The actual holoconf libraries - Rust core and language bindings.

Test Categories

Acceptance Tests (Cross-Language)

High-level tests that verify documented behavior from a user's perspective. Run against all implementations to ensure feature parity.

Characteristics: - Written in YAML, executed via the four-tier architecture - Test observable behavior, not implementation details - One test definition runs against Rust, Python, JS, and Go - If it's in the documentation, there's an acceptance test for it

What they cover: - Resolver behavior (env, self, file, http) - Merging semantics - Schema validation - Type coercion - Error messages and help text - Interpolation syntax - API surface (load, access, export)

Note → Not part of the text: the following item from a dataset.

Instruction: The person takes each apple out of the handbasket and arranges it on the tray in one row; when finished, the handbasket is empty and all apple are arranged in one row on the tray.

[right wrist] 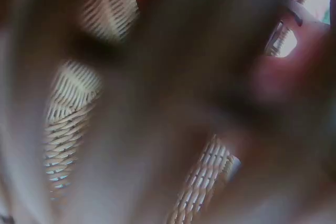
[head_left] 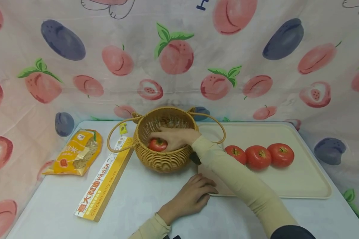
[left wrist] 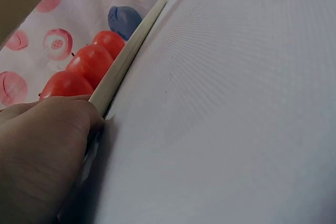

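Note:
A round wicker basket [head_left: 155, 161] with two loop handles stands at the back middle of the table. My right hand [head_left: 179, 137] reaches over its rim and holds a red tomato [head_left: 158, 144] inside it. In the right wrist view, blurred fingers and woven wicker [right wrist: 68, 145] fill most of the picture. My left hand [head_left: 189, 196] rests at the near left corner of a cream tray [head_left: 305, 179], fingers over the rim and thumb in front. Three tomatoes [head_left: 258, 157] sit in a row on that tray, the leftmost partly hidden by my right sleeve.
Left of the basket lies a long yellow and white pasta box [head_left: 104, 179], slanting away. Beyond it is a yellow bag [head_left: 77, 152] with a clear window. A small yellow packet [head_left: 123, 128] lies behind the box. A fruit-print cloth [head_left: 179, 83] hangs behind the table.

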Tool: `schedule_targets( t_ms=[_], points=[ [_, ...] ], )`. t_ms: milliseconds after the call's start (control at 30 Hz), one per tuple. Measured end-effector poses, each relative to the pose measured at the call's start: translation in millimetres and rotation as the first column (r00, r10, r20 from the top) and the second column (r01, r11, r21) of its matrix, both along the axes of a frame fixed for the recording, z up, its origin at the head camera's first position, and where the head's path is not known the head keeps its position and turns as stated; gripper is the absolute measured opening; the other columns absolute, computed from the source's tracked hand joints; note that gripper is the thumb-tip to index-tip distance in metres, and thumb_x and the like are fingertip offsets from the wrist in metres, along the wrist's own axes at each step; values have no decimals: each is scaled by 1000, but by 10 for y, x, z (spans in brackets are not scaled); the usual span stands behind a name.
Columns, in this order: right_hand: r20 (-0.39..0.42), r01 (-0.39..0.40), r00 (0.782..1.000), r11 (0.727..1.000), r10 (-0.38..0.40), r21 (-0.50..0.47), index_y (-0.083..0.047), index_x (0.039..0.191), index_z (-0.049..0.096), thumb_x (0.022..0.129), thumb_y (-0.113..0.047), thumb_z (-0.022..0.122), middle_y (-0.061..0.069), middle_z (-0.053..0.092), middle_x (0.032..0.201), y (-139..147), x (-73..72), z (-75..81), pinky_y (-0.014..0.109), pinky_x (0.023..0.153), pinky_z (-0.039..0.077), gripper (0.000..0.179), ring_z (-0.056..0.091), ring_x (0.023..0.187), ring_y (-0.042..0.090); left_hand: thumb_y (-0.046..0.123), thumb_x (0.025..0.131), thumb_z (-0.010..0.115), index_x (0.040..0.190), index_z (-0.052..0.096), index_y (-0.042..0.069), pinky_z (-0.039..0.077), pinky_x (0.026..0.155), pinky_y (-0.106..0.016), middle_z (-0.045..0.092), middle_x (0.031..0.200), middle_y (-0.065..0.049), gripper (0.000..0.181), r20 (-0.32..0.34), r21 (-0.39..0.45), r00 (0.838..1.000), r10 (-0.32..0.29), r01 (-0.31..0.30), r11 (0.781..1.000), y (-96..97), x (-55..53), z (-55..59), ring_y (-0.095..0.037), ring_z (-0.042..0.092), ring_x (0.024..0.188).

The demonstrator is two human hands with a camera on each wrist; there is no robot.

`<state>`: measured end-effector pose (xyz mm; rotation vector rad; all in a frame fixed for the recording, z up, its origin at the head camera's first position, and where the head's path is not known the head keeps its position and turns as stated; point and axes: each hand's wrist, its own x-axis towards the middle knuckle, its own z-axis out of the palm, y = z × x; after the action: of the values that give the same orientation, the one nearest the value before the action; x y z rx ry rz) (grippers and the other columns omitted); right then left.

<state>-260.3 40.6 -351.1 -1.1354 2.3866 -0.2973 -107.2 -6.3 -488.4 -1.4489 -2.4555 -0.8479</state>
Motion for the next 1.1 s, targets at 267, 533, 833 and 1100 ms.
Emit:
schedule_targets(
  t_ms=[267, 533, 833, 1100],
  points=[
    [-33, 16, 999, 992, -20, -128, -32, 139, 37, 85, -33, 65, -1, 37, 136, 108, 65, 107, 32, 102, 42, 61, 46, 120, 13, 14, 89, 57, 110, 64, 25, 31, 114, -40, 58, 123, 6, 24, -6, 2, 1000, 9, -9, 1000, -3, -13, 14, -11, 49, 121],
    [-86, 46, 994, 974, -67, -224, -37, 136, 39, 83, -37, 66, -4, 36, 136, 230, 119, 112, 28, 93, 47, 59, 52, 109, 10, 15, 90, 55, 110, 64, 25, 27, 117, -38, 57, 124, 7, 24, 31, 6, 1000, -2, 1, 1000, 1, -6, -21, -10, 47, 123],
    [-173, 90, 971, 921, -166, -380, -33, 136, 42, 82, -40, 69, -2, 36, 140, 425, 214, 103, 34, 91, 51, 61, 53, 112, 16, 15, 90, 57, 110, 64, 25, 29, 115, -40, 57, 123, 7, 23, 2, -2, 1000, 0, 0, 1000, -2, -11, -9, -11, 48, 122],
    [-192, 102, 958, 877, -214, -469, -36, 135, 42, 82, -44, 68, -4, 34, 143, 528, 296, 73, 40, 95, 50, 60, 49, 119, 17, 14, 90, 57, 110, 64, 25, 31, 114, -41, 57, 123, 6, 24, 5, 8, 1000, -3, 3, 1000, 7, -3, -20, -11, 49, 122]
  ],
)
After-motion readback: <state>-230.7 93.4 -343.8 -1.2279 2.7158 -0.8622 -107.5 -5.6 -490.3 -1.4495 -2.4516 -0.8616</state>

Location: tests/acceptance/

tests/acceptance/
├── resolvers/
│   ├── env_resolver.yaml
│   ├── self_resolver.yaml
│   ├── file_resolver.yaml
│   └── http_resolver.yaml
├── merging/
│   ├── deep_merge.yaml
│   └── override_semantics.yaml
├── schema/
│   ├── type_validation.yaml
│   └── coercion.yaml
├── interpolation/
│   ├── syntax.yaml
│   ├── escaping.yaml
│   └── nesting.yaml
└── errors/
    ├── resolver_errors.yaml
    └── validation_errors.yaml

Unit Tests (Language-Specific)

Low-level tests for implementation details, internal functions, and edge cases not visible through the public API.

Characteristics: - Written idiomatically in each language's test framework - Test internal implementation details - May test private/internal APIs - Not required to be cross-language

What they cover: - Parser internals and edge cases - Memory management (Rust) - FFI boundary correctness (bindings) - Language-specific type conversions - Internal helper functions

Location: - Rust: crates/holoconf-core/src/**/*_test.rs or crates/holoconf-core/tests/ - Python: bindings/python/tests/unit/ - JS: bindings/js/tests/unit/ - Go: bindings/go/**/*_test.go

Performance Tests

Benchmark tests that verify performance characteristics. These use the same four-tier architecture with performance-specific assertions.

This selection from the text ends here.